**EXERCISE DESCRIPTION:** Search the data for the string "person", and report each line where it is found.

___ RECORDS FOR THE TASK

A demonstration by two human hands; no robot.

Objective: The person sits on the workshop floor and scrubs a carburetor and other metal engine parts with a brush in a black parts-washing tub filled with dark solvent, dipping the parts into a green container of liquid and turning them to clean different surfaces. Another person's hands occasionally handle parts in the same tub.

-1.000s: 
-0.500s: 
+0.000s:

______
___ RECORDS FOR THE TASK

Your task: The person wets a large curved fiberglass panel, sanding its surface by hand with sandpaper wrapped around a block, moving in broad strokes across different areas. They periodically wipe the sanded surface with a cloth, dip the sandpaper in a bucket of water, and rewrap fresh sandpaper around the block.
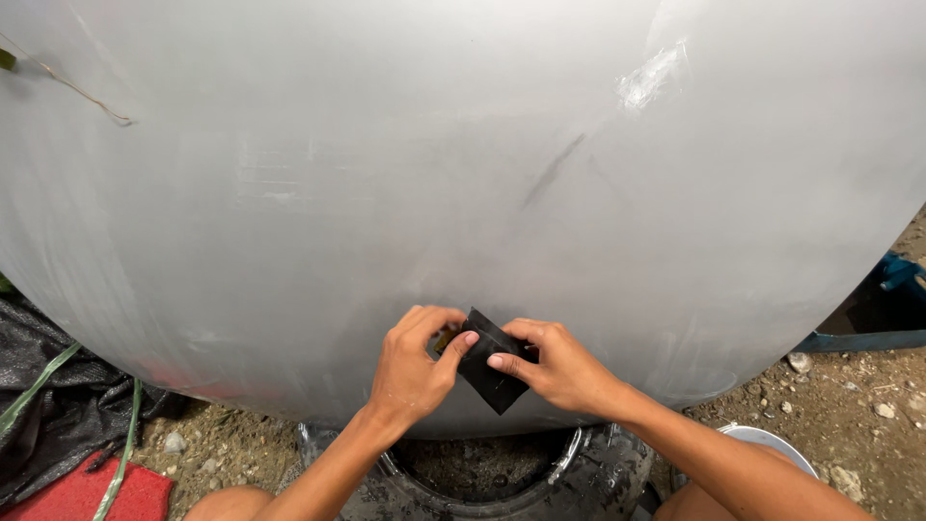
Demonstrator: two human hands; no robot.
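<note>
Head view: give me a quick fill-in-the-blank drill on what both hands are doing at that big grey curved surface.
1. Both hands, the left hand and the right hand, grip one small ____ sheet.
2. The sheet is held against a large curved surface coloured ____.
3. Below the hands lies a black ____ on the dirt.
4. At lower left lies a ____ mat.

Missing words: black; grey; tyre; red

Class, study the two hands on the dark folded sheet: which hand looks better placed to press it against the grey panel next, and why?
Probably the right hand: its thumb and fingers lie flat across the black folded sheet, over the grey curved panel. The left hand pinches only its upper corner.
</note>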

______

**ANSWER TO THIS EXERCISE:**
Objective: The person sits on the workshop floor and scrubs a carburetor and other metal engine parts with a brush in a black parts-washing tub filled with dark solvent, dipping the parts into a green container of liquid and turning them to clean different surfaces. Another person's hands occasionally handle parts in the same tub.
Your task: The person wets a large curved fiberglass panel, sanding its surface by hand with sandpaper wrapped around a block, moving in broad strokes across different areas. They periodically wipe the sanded surface with a cloth, dip the sandpaper in a bucket of water, and rewrap fresh sandpaper around the block.

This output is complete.